Automated Preparation for Molecule Search Databases
Category Paths
Follow one of these paths in the Orion user interface, to find the floe.
Description
This floe automatically prepares FastROCS, Gigadock, molecule search collections, and molecule search databases given a SMILES, CXSMILES, CSV, or SDF file or files, OR intermediate collections to start from a later point. It also supports ending the job before full completion of molecule search databases.
Promoted Parameters
Title in user interface (promoted name)
Prep Input
Input file (in): Input molecule file.
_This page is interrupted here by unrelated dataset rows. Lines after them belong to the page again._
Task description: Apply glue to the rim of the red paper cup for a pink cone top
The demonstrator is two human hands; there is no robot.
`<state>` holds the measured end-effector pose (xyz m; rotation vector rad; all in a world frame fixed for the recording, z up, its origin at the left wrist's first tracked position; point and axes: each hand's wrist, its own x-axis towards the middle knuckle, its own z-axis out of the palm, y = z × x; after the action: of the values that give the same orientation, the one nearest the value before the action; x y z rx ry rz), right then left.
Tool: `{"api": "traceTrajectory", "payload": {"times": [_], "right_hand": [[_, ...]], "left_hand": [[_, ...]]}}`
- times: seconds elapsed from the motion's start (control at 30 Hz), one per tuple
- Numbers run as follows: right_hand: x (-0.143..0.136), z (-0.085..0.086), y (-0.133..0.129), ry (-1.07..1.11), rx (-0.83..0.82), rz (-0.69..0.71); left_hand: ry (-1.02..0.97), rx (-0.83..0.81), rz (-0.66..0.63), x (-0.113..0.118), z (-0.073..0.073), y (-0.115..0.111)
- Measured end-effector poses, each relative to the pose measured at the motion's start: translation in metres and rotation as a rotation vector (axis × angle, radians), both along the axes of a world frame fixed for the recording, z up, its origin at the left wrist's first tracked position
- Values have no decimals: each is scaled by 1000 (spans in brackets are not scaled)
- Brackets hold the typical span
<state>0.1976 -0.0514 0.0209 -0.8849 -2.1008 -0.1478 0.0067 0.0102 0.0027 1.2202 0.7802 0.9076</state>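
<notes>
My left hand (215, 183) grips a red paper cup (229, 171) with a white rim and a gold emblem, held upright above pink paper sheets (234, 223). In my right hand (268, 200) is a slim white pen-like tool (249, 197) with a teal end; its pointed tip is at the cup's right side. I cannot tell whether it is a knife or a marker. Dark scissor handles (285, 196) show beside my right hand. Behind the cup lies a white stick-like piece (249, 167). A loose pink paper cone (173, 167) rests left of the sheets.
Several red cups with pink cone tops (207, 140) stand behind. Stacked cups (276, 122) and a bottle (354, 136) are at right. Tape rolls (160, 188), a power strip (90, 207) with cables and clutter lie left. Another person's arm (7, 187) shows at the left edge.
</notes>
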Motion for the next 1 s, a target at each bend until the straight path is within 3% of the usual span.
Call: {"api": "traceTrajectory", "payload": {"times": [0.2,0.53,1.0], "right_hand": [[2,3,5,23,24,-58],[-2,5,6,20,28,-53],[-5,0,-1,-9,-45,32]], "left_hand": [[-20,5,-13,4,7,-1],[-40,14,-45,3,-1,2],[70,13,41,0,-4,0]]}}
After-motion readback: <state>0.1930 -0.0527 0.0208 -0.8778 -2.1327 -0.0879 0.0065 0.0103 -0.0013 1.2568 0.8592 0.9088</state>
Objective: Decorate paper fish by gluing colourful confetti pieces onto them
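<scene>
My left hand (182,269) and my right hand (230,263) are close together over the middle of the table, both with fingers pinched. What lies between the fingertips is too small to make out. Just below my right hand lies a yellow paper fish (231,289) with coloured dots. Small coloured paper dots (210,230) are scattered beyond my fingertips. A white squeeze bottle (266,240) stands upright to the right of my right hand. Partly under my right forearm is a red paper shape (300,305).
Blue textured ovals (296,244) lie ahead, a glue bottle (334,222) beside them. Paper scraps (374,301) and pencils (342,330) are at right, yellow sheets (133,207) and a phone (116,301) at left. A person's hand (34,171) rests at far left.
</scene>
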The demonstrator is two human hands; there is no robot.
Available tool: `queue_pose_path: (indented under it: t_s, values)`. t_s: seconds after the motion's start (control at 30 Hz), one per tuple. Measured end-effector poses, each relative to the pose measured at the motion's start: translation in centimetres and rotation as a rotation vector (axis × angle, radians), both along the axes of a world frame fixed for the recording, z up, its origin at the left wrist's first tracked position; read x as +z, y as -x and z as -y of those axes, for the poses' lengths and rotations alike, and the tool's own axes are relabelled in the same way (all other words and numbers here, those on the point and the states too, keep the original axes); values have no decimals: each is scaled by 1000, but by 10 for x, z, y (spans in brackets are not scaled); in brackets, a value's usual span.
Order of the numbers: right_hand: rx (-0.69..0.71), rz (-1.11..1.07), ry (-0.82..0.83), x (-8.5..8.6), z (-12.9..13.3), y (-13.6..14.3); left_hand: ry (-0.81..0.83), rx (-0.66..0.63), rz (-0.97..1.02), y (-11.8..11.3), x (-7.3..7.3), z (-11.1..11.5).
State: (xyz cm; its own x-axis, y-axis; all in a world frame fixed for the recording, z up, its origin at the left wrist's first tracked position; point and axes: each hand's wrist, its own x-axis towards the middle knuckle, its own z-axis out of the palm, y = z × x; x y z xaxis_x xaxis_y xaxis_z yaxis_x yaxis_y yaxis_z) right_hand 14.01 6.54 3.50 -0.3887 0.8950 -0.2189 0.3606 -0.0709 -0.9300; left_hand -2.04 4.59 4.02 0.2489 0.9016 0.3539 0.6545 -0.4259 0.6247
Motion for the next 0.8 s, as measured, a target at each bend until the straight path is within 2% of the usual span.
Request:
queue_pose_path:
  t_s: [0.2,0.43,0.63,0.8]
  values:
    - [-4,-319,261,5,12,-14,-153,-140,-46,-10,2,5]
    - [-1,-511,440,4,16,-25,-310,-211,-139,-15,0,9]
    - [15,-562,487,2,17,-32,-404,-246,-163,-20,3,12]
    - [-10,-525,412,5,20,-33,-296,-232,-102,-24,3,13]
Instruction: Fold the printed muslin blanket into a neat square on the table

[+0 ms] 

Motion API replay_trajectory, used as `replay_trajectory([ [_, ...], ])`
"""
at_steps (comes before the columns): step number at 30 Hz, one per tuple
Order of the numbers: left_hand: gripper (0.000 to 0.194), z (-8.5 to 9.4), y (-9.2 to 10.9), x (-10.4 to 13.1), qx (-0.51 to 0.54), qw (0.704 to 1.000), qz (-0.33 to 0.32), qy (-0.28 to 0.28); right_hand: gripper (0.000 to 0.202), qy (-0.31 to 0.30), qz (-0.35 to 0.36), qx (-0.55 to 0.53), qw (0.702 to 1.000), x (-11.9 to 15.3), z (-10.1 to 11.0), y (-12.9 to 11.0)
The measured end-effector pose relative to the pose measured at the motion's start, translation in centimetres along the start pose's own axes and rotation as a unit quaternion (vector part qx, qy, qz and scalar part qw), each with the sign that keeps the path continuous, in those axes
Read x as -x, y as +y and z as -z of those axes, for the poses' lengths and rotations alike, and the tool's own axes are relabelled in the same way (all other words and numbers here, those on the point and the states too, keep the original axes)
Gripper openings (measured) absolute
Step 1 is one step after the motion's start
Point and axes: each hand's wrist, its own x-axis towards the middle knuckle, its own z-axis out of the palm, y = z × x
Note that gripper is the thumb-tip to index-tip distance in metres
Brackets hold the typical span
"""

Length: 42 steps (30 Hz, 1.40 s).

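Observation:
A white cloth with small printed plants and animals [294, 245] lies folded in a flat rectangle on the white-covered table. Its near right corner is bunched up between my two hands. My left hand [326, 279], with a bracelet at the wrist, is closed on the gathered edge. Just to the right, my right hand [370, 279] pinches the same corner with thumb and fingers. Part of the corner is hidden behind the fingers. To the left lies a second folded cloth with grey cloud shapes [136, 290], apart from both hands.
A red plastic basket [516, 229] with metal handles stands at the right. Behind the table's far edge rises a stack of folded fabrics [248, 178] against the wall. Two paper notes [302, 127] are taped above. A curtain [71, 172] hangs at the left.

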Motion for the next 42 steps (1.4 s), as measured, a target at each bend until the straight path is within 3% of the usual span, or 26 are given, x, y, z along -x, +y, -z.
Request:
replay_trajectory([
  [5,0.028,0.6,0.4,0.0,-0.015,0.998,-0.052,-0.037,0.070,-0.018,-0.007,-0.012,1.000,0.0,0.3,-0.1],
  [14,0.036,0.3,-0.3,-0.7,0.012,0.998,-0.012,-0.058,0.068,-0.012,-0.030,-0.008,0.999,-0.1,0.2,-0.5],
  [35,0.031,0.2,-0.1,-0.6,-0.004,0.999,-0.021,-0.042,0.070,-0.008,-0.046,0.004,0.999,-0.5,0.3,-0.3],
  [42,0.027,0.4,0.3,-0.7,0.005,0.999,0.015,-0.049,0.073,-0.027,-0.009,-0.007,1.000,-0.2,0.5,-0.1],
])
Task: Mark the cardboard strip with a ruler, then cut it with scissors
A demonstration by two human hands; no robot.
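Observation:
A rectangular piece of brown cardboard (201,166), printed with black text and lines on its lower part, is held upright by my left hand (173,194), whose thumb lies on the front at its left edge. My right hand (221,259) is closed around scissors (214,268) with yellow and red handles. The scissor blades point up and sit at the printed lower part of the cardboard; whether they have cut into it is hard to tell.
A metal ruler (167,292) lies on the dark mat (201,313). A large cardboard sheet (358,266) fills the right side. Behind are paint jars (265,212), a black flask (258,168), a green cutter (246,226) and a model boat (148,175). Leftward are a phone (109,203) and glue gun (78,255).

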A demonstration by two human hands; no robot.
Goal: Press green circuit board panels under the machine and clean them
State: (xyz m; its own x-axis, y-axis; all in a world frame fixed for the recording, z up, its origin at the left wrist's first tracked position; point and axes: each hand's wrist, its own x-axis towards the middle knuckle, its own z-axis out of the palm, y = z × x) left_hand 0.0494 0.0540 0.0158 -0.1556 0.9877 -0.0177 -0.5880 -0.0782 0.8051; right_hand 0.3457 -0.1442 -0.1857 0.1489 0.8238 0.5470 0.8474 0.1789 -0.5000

If included, this will be used as the starting point for both the 2D and 3D prep, unless an alternative input is provided for one of them, or they are explicitly told not to run.
Type: file_in
Prep Automation Options
Ending point for 2D prep (end_2d): If you want to end the 2D prep at an earlier point than setting up the search DB, modify this.
Type: string
Default: 2d search DB
Choices: [‘Chunked collection’, ‘2d search collection’, ‘2d search DB’]
Ending point for 3D prep (end_3d): If you want to end the 3D prep at an earlier point than setting up the search DB, modify this.
Type: string
Default: 3d search DB
Choices: [‘FastROCS collection’, ‘3d search collection’, ‘3d search DB’]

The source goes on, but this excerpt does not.